Storage Optimizer¶
The Storage Optimizer belongs to the FSM models, but since it's a an optimization model rather than an ML one, we are talking about a completely specific model class that deserves a dedicated section in the documentation.
Orchestration¶
Storage Optimizer model runs daily, orchestrated by an AML scheduled job. The creation of the job schedule is performed within the Build & Deploy GHA (link here for the Whale Squad MLOps documentation), that runs automatically whenever a merge operation is performed against the dev/main branches. To manually schedule/modify it, it is necessary to run the script runner.py with the following parameters configuration from the config_latest.toml file:
- models_scope should contain "storage_optimizer" as a value
- storage_optimizer_also = true
- storage_optimizer_schedule_also = true
- submit_storage_optimizer = true
- In the section [storage_optimizer.schedule]:
- action = "create" (set it to "delete" to erase the existing schedule, if any)
- do_action = true
To modify any key parameters of the Storage Optimizer execution please refer to the following sections of the config_latest.toml:
- [storage_optimizer.inputs]
- [storage_optimizer.schedule.prediction]
Environment¶
The environment is registered/update in AML automatically by the Build & Deploy GHA, namely as storage-optimizer:<latest_version>. Files for environment definition can be found at .github/scripts/assets/environments/storage-optimizer-env of the ngtt-fsm repo.
Component & Modelling¶
The data processing and optimization steps of the Storage Optimizer are embedded into a single component namely storage_optimizer. The component is registered/updated in AML automatically by the Build & Deploy GHA. Files for component definition can be found at storage-optimizerof the ngtt-fsm repo.
Further details of the component (inputs, parameters, outputs) can be found in the component.yml definition file.

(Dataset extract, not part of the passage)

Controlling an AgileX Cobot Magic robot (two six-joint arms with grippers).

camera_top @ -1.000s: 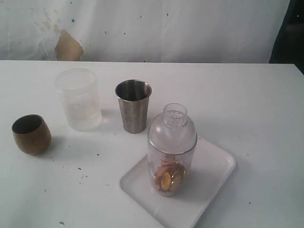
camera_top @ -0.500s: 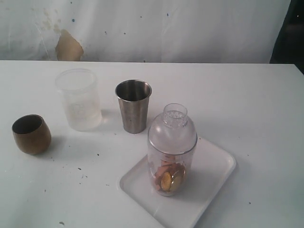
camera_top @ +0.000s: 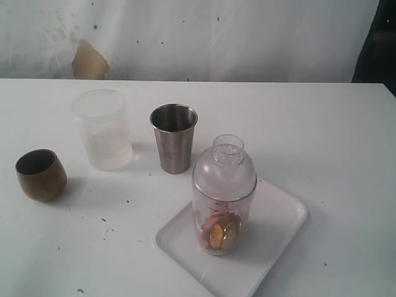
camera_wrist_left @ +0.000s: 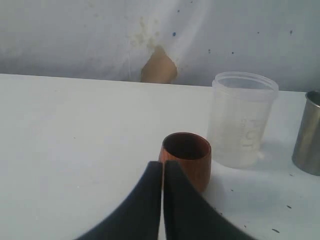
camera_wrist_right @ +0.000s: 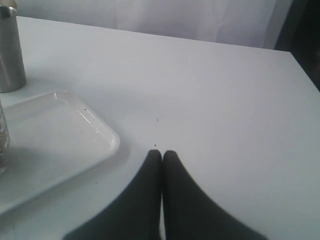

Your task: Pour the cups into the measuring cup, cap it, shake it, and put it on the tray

Under the hood of the component, the model is a Linear Optimization model that finds the optimal intrinsic and extrinsic profiles of a storage site to maximize storage Net Present Value. It considers a variety of input data such as price forward curves, volatility and storage characteristics. The extrinsic profile is powered by Least Squares Monte Carlo simulation to model price as stochastic process based on its volatility.
The model was developed by CMDTY, more details about the PyPi package and the underlying modelling technique can be found here.
The Optimization Problem¶
Maximize: $$ \sum_{t=1}^{T} (P_{t}^{inj} * I_{t} - P_{t}^{wd} * W_{t}) $$ Subject to: $$ V_{min, t} \leq V_{t} \leq V_{max, t} $$ $$ V_{t} = V_{t-1} + I_{t} - W_{t} $$ $$ 0 \leq I_{t} \leq I_{max} $$ $$ 0 \leq W_{t} \leq W_{max} $$
Where: - \(P_{t}^{inj}\) and \(P_{t}^{wd}\) are the injection and withdrawal prices at time \(t\), - \(I_{t}\) and \(W_{t}\) are the injection and withdrawal volumes at time \(t\), - \(V_{t}\) is the volume of gas in storage at time \(t\), - \(V_{min, t}\) and \(V_{max, t}\) are the minimum and maximum storage volumes allowed at time \(t\), - \(I_{max}\) and \(W_{max}\) are the maximum injection and withdrawal rates.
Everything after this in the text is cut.